= AIM OF THE EXERCISE =
The answer is to be the full listing, unchanged in every line.

= COLLECTED MATERIAL =
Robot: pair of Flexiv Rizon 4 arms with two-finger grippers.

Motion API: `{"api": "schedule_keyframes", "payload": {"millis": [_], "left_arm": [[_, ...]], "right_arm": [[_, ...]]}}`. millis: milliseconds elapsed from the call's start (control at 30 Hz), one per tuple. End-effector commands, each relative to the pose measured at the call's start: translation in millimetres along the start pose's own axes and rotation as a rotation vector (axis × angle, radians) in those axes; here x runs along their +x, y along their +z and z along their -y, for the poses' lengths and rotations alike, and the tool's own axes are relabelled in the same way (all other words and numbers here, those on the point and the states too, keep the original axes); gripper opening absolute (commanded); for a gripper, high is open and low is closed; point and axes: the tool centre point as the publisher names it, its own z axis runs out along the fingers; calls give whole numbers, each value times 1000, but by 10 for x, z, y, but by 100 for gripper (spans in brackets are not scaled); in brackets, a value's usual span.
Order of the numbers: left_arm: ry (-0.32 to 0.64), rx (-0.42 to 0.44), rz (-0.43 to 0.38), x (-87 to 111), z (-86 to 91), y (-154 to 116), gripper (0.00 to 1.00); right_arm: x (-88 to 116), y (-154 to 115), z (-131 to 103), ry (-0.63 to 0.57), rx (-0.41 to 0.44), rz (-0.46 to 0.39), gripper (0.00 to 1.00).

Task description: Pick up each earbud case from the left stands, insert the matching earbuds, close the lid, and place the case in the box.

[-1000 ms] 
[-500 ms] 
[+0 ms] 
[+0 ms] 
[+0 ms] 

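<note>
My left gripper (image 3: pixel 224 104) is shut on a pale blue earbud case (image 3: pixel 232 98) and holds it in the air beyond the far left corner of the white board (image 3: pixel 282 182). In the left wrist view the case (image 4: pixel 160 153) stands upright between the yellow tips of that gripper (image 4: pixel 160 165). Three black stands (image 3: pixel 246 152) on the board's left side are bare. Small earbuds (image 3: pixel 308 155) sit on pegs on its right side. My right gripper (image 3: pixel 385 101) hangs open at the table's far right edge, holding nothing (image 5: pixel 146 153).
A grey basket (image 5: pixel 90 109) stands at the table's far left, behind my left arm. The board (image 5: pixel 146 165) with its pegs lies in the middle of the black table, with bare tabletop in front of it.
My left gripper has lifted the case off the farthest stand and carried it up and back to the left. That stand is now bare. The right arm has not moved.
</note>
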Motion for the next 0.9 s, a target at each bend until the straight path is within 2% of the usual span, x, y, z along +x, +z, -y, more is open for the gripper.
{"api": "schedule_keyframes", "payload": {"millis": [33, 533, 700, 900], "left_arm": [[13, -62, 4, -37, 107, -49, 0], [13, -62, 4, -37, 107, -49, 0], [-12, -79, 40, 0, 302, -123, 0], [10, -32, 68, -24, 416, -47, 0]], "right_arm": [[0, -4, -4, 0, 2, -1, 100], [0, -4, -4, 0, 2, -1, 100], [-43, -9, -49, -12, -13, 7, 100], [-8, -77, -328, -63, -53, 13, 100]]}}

= EXERCISE SOLUTION =
Robot: pair of Flexiv Rizon 4 arms with two-finger grippers.

Motion API: `{"api": "schedule_keyframes", "payload": {"millis": [_], "left_arm": [[_, ...]], "right_arm": [[_, ...]]}}`. millis: milliseconds elapsed from the call's start (control at 30 Hz), one per tuple. End-effector commands, each relative to the pose measured at the call's start: translation in millimetres along the start pose's own axes and rotation as a rotation vector (axis × angle, radians) in those axes; here x runs along their +x, y along their +z and z along their -y, for the poses' lengths and rotations alike, and the tool's own axes are relabelled in the same way (all other words and numbers here, those on the point and the states too, keep the original axes); gripper opening absolute (commanded); for a gripper, high is open and low is closed; point and axes: the tool centre point as the publisher names it, its own z axis runs out along the fingers; calls give whole numbers, each value times 1000, but by 10 for x, z, y, but by 100 for gripper (spans in brackets are not scaled); in brackets, a value's usual span.
Order of the numbers: left_arm: ry (-0.32 to 0.64), rx (-0.42 to 0.44), rz (-0.43 to 0.38), x (-87 to 111), z (-86 to 91), y (-154 to 116), gripper (0.00 to 1.00); right_arm: x (-88 to 116), y (-154 to 115), z (-131 to 103), ry (-0.63 to 0.57), rx (-0.41 to 0.44), rz (-0.46 to 0.39), gripper (0.00 to 1.00).

Task description: Pick up each earbud case from the left stands, insert the matching earbuds, close the lid, and place the case in the box.

[-1000 ms] 
[-500 ms] 
[+0 ms] 
[+0 ms] 
[+0 ms] 

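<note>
My left gripper (image 3: pixel 224 104) is shut on a pale blue earbud case (image 3: pixel 232 98) and holds it in the air beyond the far left corner of the white board (image 3: pixel 282 182). In the left wrist view the case (image 4: pixel 160 153) stands upright between the yellow tips of that gripper (image 4: pixel 160 165). Three black stands (image 3: pixel 246 152) on the board's left side are bare. Small earbuds (image 3: pixel 308 155) sit on pegs on its right side. My right gripper (image 3: pixel 385 101) hangs open at the table's far right edge, holding nothing (image 5: pixel 146 153).
A grey basket (image 5: pixel 90 109) stands at the table's far left, behind my left arm. The board (image 5: pixel 146 165) with its pegs lies in the middle of the black table, with bare tabletop in front of it.
My left gripper has lifted the case off the farthest stand and carried it up and back to the left. That stand is now bare. The right arm has not moved.
</note>
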Motion for the next 0.9 s, a target at each bend until the straight path is within 2% of the usual span, x, y, z along +x, +z, -y, more is open for the gripper.
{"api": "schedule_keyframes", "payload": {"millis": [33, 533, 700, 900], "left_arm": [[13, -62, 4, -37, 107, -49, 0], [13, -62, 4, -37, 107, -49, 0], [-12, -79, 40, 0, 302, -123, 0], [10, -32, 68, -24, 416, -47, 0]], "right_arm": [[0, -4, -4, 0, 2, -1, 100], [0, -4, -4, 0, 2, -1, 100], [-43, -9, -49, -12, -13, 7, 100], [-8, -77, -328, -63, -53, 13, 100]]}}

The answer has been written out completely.